What you are asked to do:
The records are to be repeated exactly, and any images in them are to be dropped.

Records to process:
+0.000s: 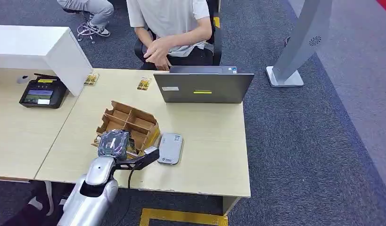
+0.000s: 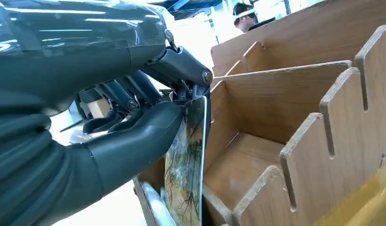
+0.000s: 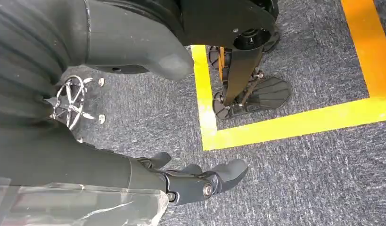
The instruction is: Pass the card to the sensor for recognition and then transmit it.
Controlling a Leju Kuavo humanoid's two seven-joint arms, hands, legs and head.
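Note:
My left hand is over the near end of a brown cardboard divider box on the pale table. In the left wrist view its thumb and darker fingers pinch a picture-printed card that stands upright at the edge of a box slot. A flat grey sensor pad lies on the table just right of the box. My right hand hangs beside my body above the carpet, fingers stretched out and holding nothing.
A grey laptop stands at the far table edge, and a person sits behind it. Two small cards lie near the far edge. A black terminal and a white box are at the left.

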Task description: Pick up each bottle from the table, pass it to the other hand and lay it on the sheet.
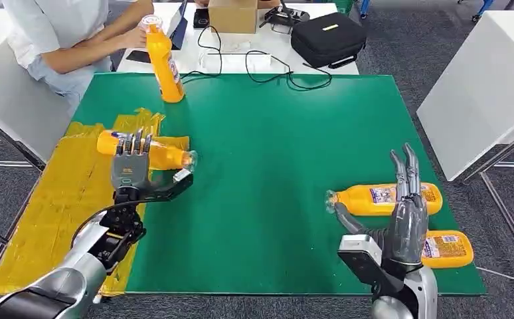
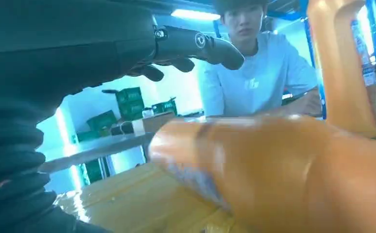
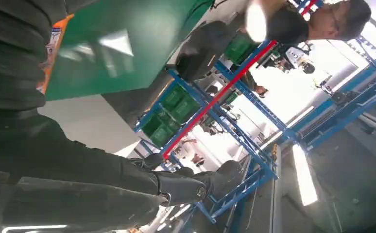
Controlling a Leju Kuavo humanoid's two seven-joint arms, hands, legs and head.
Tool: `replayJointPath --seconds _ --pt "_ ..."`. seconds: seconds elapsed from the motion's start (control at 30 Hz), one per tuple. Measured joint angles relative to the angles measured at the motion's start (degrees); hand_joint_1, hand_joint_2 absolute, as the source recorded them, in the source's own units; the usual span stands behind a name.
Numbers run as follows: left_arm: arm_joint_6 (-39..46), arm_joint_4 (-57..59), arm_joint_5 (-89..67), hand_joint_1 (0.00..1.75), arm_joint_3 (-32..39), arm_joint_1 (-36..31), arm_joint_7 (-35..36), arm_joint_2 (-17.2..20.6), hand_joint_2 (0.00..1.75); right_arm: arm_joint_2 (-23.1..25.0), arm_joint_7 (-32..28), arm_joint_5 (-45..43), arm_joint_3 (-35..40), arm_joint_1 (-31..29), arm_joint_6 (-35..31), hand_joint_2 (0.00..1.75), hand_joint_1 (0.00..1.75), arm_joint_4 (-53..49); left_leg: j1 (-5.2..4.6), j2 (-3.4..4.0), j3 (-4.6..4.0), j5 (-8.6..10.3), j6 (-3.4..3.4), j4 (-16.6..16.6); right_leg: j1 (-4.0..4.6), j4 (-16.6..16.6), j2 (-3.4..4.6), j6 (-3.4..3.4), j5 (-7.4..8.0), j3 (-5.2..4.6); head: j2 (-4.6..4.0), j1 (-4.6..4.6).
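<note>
One orange bottle [image 1: 161,154] lies on its side on the yellow sheet [image 1: 48,199], cap towards the green mat. My left hand [image 1: 131,169] hovers at its near side, open, fingers straight and thumb out; in the left wrist view the bottle [image 2: 283,174] is blurred, under spread fingers [image 2: 196,41]. My right hand [image 1: 407,216] stands open with fingers up, in front of a lying orange bottle [image 1: 374,198]. A second lying bottle [image 1: 448,248] is just to its right. A person holds a third bottle [image 1: 163,63] upright at the mat's far edge.
The green mat [image 1: 274,146] covers the table. Behind it a white table [image 1: 241,63] carries a black case [image 1: 327,38], a cardboard box [image 1: 233,14] and cables. The person [image 1: 62,36] sits at the far left. Another white table [image 1: 487,86] stands at the right.
</note>
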Motion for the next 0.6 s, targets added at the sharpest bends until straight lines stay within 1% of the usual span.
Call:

Result below:
+0.000s: 
+0.000s: 
+0.000s: 
The instruction is: Pass the card to the sensor for recognition and then transmit it.
Controlling a Leju Kuavo humanoid's two seven-joint arms, hands, legs and head.
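Note:
My left hand is over the near end of a brown cardboard divider box on the pale table. In the left wrist view its thumb and darker fingers pinch a picture-printed card that stands upright at the edge of a box slot. A flat grey sensor pad lies on the table just right of the box. My right hand hangs beside my body above the carpet, fingers stretched out and holding nothing.
A grey laptop stands at the far table edge, and a person sits behind it. Two small cards lie near the far edge. A black terminal and a white box are at the left.
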
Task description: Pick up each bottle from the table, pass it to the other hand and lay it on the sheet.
Controlling a Leju Kuavo humanoid's two seven-joint arms, hands, legs and head.
Tool: `replayJointPath --seconds _ --pt "_ ..."`. seconds: seconds elapsed from the motion's start (control at 30 Hz), one per tuple. Measured joint angles relative to the angles measured at the motion's start (degrees); hand_joint_1, hand_joint_2 absolute, as the source recorded them, in the source's own units; the usual span stands behind a name.
Numbers run as follows: left_arm: arm_joint_6 (-39..46), arm_joint_4 (-57..59), arm_joint_5 (-89..67), hand_joint_1 (0.00..1.75), arm_joint_3 (-32..39), arm_joint_1 (-36..31), arm_joint_7 (-35..36), arm_joint_2 (-17.2..20.6), hand_joint_2 (0.00..1.75); right_arm: arm_joint_2 (-23.1..25.0), arm_joint_7 (-32..28), arm_joint_5 (-45..43), arm_joint_3 (-35..40), arm_joint_1 (-31..29), arm_joint_6 (-35..31), hand_joint_2 (0.00..1.75), hand_joint_1 (0.00..1.75), arm_joint_4 (-53..49); left_leg: j1 (-5.2..4.6), j2 (-3.4..4.0), j3 (-4.6..4.0), j5 (-8.6..10.3), j6 (-3.4..3.4), j4 (-16.6..16.6); right_leg: j1 (-4.0..4.6), j4 (-16.6..16.6), j2 (-3.4..4.6), j6 (-3.4..3.4), j5 (-7.4..8.0), j3 (-5.2..4.6); head: j2 (-4.6..4.0), j1 (-4.6..4.6).
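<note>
One orange bottle [image 1: 161,154] lies on its side on the yellow sheet [image 1: 48,199], cap towards the green mat. My left hand [image 1: 131,169] hovers at its near side, open, fingers straight and thumb out; in the left wrist view the bottle [image 2: 283,174] is blurred, under spread fingers [image 2: 196,41]. My right hand [image 1: 407,216] stands open with fingers up, in front of a lying orange bottle [image 1: 374,198]. A second lying bottle [image 1: 448,248] is just to its right. A person holds a third bottle [image 1: 163,63] upright at the mat's far edge.
The green mat [image 1: 274,146] covers the table. Behind it a white table [image 1: 241,63] carries a black case [image 1: 327,38], a cardboard box [image 1: 233,14] and cables. The person [image 1: 62,36] sits at the far left. Another white table [image 1: 487,86] stands at the right.
</note>
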Motion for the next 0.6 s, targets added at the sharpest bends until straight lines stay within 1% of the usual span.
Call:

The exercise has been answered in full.